▶ Directions for this task: Each line from the start of the listing below through the line containing "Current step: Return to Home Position" should be reproduced exactly, with no others.
[Data block]
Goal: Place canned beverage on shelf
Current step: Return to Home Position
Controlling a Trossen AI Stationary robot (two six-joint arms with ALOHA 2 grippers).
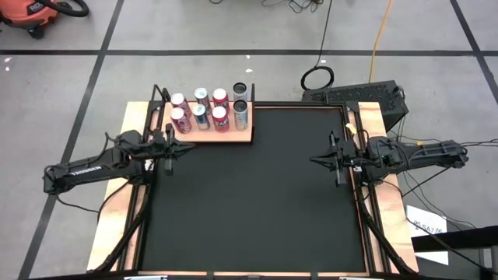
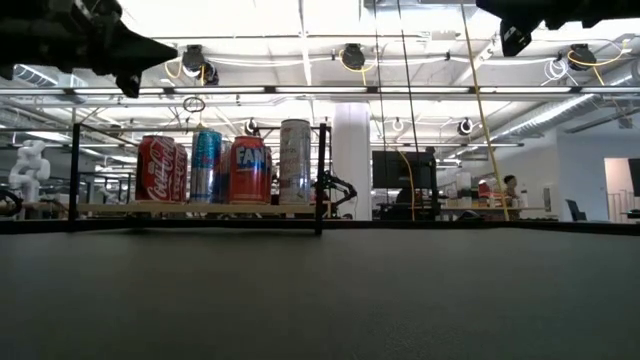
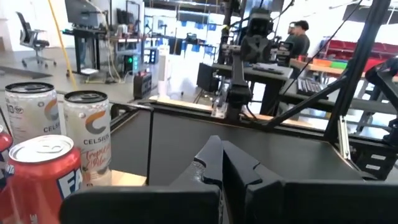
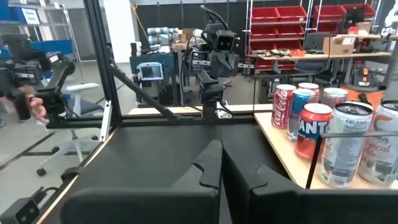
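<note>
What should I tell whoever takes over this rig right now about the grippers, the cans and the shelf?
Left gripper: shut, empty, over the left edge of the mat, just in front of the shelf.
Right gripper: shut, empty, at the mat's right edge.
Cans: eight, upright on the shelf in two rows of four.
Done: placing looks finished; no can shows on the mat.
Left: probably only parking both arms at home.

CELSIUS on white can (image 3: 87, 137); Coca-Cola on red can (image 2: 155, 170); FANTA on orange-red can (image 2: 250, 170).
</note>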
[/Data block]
▶ Response area:
Goal: Place canned beverage on shelf
Current step: Return to Home Position

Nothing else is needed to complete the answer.